Sämmtliche Stoffgebiete, Auffaſſungen und Stylrichtungen können ſich im
negativ oder poſitiv Tragiſchen bewegen und es läßt ſich nur bedingt
ausſprechen, daß der Schauplatz des bürgerlichen und Privatlebens im All-
gemeinen mehr die zweite Form zu begründen geeignet ſei. Wichtig iſt neben
der größeren oder minderen objectiven Härte des Conflicts der Unterſchied der
Charaktere, indem der freiere, ſittlich harmoniſche das Mittel iſt, auch den
ſchwereren Conflict glücklich zu löſen. Je fühlbarer dieſer Schluß von Anfang
an geſichert erſcheint, deſto ſtärkere Einmiſchung des Komiſchen iſt gerechtfertigt;
womit aber auch der Uebergang in die Komödie eintritt.

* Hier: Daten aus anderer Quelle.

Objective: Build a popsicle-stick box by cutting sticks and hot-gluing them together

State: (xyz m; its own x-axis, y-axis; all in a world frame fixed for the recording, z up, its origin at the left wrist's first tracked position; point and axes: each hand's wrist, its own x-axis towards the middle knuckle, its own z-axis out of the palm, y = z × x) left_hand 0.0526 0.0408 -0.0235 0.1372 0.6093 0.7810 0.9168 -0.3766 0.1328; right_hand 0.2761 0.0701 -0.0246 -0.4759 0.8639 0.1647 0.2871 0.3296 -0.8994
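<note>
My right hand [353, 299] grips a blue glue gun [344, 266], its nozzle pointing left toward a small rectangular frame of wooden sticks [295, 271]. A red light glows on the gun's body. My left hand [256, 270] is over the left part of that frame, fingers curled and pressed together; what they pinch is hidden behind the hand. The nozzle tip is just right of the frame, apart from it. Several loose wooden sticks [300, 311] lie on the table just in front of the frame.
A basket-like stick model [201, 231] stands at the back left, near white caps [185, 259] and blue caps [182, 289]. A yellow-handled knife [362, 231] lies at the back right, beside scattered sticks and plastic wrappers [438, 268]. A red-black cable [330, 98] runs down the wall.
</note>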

Es iſt wiederholt geſagt worden, daß ein Drama tragiſch zu nennen
iſt, mag der Ausgang auch ein glücklicher ſein, wofern nur der endliche
Sieg einer guten Sache als Werk einer Weltordnung ſich darſtellt, die den
Helden durch Leiden führt, in denen er als ein nicht ſchuldloſes, vielmehr
der Prüfung und Läuterung bedürftiges Werkzeug derſelben erſcheint. Es
bleibt aber dennoch dabei, daß das negativ Tragiſche die wahrere, tiefere,
bedeutendere Form iſt. Die Geſchichte hat Momente, wo ſie einer ver-
ſöhnten Weltanſchauung, dem Glauben an den Sieg des freien und guten
Geiſtes ſchon durch den Stoff entgegenkommt; ein ſolcher Stoff iſt der des
W. Tell. Allein die Dichtkunſt faßt die Geſchichte als bewegtes Ganzes auf,
behält im Auge, daß es kein ruhendes Vollkommenes gibt, und premirt auf
dieſem Standpuncte das negative Moment der Bewegung, den Kampf,
worin jede einzelne Kraft im Leiden bekennen muß, daß ſie nicht rein, daß
ſie nicht das Ganze iſt, und darum zieht ſie es vor, den ewig neuen Sieg
im ewigen Kampfe nur in der Perſpective zu zeigen. Die dramatiſche
Literatur hat daher nur wenige bedeutende Dramen mit glücklichem Ausgang
aufzuweiſen. Daß die Sphäre der bürgerlichen Geſellſchaft und des Privat-
lebens zu einem ſolchen eher neige, läßt ſich nicht objectiv, ſondern nur
ſubjectiv behaupten; d. h. ſofern die weniger heroiſch gehobene Stimmung
dieſer Stoffe es mit ſich bringen mag, daß der Dichter den ſchneidenden
Conflicten aus dem Wege geht, an denen es natürlich in beiden Gebieten
nicht fehlt. Das im engeren Sinne ſogenannte Schauſpiel, das bürgerliche
Rührſtück, bedurfte den glücklichen Schluß, nachdem es ſeinen Standpunct
in einer trivialen Anſicht von der göttlichen Gerechtigkeit genommen hatte,
als wäre ſie juriſtiſche Belohnung und Beſtrafung (vergl. §. 128, Anm. 2.).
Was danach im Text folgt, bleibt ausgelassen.